A voir certaines actions et attitudes dans la circulation à Bamako, l’on se dit qu’il faut être totalement givré, pour ne pas dire cinglé pour se livrer à des pratiques quasiment suicidaires voire meurtrières. Et même là, s’il ne s’agissait que d’une « folie normale » … Car à Bamako, ce sont l’alcool et la drogue qui rendent de plus en plus les gens fou. On consomme n’importe quel type de liqueurs, de bières ou de vins avariés pour « planer », et certains n’hésitent pas à y ajouter un peu plus de piquant à travers des produits psychotropes.
De l’autre côté, la fumée de chanvre indien créée un écran translucide entre ses consommateurs et la réalité. Résultat, personne n’a peur de rien et tout le monde semble se trouver dans une réalité virtuelle sur de larges autoroutes sur lesquelles on peut aller à fond la caisse, alors que nous nous trouvons bien à Bamako, sur des voies étroites et fortement cabossées.

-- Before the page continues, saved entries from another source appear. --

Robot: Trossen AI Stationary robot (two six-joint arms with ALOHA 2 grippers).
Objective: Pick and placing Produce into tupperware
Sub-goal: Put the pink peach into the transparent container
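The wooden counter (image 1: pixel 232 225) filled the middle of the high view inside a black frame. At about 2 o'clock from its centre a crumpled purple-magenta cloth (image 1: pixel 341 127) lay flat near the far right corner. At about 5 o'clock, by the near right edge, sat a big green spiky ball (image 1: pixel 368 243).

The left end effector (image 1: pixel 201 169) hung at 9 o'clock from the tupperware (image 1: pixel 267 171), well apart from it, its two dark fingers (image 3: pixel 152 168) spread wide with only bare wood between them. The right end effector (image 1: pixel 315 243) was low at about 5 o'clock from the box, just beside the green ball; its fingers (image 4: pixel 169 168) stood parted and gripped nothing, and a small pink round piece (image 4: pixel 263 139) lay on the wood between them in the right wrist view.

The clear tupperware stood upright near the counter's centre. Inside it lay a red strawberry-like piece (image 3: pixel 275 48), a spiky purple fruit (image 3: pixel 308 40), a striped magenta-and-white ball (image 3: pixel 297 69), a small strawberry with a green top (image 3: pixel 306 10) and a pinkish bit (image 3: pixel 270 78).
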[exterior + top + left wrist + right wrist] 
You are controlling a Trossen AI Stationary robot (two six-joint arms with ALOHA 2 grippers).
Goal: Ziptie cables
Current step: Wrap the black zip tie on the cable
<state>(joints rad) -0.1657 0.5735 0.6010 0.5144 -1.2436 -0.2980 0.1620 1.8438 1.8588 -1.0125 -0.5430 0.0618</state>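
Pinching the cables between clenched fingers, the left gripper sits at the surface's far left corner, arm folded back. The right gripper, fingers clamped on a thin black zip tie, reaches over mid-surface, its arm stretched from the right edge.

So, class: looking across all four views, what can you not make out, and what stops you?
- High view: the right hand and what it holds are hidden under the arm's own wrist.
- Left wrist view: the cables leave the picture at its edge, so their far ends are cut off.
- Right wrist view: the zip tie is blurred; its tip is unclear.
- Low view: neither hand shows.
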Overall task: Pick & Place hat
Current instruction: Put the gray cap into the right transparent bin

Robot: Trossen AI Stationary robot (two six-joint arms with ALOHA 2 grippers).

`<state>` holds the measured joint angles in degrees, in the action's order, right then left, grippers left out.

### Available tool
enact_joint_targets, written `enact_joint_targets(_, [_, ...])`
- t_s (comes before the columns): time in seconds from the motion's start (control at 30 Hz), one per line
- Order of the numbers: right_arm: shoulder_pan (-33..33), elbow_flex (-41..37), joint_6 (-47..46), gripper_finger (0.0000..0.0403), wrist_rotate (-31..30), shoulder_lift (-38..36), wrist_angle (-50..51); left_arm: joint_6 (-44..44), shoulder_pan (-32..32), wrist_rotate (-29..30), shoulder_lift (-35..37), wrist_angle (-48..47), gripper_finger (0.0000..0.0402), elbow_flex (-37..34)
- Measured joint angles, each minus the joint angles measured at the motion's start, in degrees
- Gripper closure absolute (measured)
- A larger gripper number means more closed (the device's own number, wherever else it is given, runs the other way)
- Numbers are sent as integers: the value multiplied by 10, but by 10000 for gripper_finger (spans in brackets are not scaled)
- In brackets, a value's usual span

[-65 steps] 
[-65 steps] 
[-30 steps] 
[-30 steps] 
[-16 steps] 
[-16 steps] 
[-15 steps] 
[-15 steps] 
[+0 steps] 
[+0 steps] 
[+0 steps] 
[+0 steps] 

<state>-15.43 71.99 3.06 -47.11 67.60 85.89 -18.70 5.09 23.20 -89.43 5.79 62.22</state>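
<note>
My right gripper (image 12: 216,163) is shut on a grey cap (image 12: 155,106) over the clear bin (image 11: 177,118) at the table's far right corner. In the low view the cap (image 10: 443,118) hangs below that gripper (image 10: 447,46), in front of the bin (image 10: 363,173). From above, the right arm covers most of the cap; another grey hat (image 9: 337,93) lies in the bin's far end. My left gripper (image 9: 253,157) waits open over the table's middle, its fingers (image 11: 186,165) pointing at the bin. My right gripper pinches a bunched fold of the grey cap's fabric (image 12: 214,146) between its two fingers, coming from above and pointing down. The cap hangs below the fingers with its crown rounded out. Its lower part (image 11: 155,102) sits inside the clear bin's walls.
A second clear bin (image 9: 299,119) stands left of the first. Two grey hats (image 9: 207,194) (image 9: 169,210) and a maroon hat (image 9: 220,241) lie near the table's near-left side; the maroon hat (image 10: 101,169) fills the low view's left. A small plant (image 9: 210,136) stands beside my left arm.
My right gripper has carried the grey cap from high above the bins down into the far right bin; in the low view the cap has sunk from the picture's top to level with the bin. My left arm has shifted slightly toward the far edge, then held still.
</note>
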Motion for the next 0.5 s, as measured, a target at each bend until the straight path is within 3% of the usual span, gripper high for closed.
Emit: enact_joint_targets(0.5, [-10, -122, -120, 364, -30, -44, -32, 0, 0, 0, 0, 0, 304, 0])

Cette loi du plus fou n’a de cesse de faire des victimes. Les morts se comptent par dizaines et les blessés par centaines. Un phénomène inquiétant et destructeur. Jeunes et adultes, femmes et hommes, toutes les couches sont aujourd’hui touchées et le phénomène va grandissant. La dépendance aux stupéfiants ainsi créée rend certains très imprévisibles et d’autres violents. Un cocktail explosif qui, sous la chaleur des tropiques, finit par rendre certains complètement fou et qui ne reculent plus devant rien.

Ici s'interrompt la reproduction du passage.